*WORK REQUIRED*.
Nothing may be dropped. Retype the whole listing exactly.

·····

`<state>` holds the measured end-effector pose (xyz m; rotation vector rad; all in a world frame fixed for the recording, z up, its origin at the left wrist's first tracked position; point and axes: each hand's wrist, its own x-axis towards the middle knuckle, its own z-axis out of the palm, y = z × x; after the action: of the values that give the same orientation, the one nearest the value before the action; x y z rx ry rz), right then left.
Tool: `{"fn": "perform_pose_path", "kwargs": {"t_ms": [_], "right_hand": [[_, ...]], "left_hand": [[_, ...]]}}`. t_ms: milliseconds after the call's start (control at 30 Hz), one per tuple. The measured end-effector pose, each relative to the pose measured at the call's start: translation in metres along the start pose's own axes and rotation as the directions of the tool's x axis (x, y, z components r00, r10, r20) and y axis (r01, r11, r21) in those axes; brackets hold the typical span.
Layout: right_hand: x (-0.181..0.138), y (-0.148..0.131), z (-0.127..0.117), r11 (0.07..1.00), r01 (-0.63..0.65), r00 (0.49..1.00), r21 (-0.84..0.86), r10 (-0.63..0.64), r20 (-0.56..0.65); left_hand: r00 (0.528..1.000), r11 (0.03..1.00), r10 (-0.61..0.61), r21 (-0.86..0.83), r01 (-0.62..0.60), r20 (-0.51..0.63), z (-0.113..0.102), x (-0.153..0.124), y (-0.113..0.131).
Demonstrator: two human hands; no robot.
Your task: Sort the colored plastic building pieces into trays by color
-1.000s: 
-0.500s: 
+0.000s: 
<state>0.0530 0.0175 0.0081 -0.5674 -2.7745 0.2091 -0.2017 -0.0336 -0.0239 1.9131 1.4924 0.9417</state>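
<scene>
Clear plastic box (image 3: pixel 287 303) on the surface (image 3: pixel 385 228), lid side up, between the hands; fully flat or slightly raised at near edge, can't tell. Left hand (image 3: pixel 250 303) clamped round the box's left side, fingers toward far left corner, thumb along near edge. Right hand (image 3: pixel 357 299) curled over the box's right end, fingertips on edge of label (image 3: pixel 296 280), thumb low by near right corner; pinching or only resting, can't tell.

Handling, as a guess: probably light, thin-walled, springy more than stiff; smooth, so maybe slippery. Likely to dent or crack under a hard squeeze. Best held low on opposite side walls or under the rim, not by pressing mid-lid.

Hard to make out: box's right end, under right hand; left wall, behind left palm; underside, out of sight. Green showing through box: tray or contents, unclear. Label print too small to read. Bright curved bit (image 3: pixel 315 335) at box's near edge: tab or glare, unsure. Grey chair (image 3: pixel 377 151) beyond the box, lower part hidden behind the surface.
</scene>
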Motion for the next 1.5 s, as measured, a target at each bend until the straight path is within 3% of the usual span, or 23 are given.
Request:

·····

*RESULT FOR THIS TASK*.
`<state>` holds the measured end-effector pose (xyz m; rotation vector rad; all in a world frame fixed for the recording, z up, its origin at the left wrist's first tracked position; point and axes: each hand's wrist, its own x-axis towards the middle knuckle, its own z-axis out of the palm, y = z × x; after the action: of the values that give the same orientation, the one nearest the value before the action; x y z rx ry rz), right then left.
Tool: `{"fn": "perform_pose_path", "kwargs": {"t_ms": [_], "right_hand": [[_, ...]], "left_hand": [[_, ...]]}}`. t_ms: milliseconds after the call's start (control at 30 Hz), one per tuple. The measured end-effector pose, each relative to the pose measured at the call's start: translation in metres along the start pose's own axes and rotation as the directions of the tool's x axis (x, y, z components r00, r10, r20) and y axis (r01, r11, r21) in those axes; brackets hold the typical span.
Layout: right_hand: x (-0.181..0.138), y (-0.148..0.131), z (-0.127..0.117), r11 (0.07..1.00), r01 (-0.63..0.65), r00 (0.49..1.00), r21 (-0.84..0.86), r10 (-0.63..0.64), r20 (-0.56..0.65); left_hand: r00 (0.528..1.000), r11 (0.03..1.00), r10 (-0.61..0.61), r21 (-0.86..0.83), r01 (-0.62..0.60), r20 (-0.51..0.63), z (-0.113..0.102), x (-0.153..0.124), y (-0.113..0.131).
Demonstrator: two human hands; no robot.
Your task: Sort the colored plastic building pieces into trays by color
-1.000s: 
-0.500s: 
+0.000s: 
<state>0.0530 0.0175 0.0081 -0.5674 -2.7745 0.2091 -0.2017 -0.0336 -0.0239 1.9131 1.4924 0.9417</state>
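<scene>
Clear plastic box (image 3: pixel 287 303) on the surface (image 3: pixel 385 228), lid side up, between the hands; fully flat or slightly raised at near edge, can't tell. Left hand (image 3: pixel 250 303) clamped round the box's left side, fingers toward far left corner, thumb along near edge. Right hand (image 3: pixel 357 299) curled over the box's right end, fingertips on edge of label (image 3: pixel 296 280), thumb low by near right corner; pinching or only resting, can't tell.

Handling, as a guess: probably light, thin-walled, springy more than stiff; smooth, so maybe slippery. Likely to dent or crack under a hard squeeze. Best held low on opposite side walls or under the rim, not by pressing mid-lid.

Hard to make out: box's right end, under right hand; left wall, behind left palm; underside, out of sight. Green showing through box: tray or contents, unclear. Label print too small to read. Bright curved bit (image 3: pixel 315 335) at box's near edge: tab or glare, unsure. Grey chair (image 3: pixel 377 151) beyond the box, lower part hidden behind the surface.
</scene>
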Motion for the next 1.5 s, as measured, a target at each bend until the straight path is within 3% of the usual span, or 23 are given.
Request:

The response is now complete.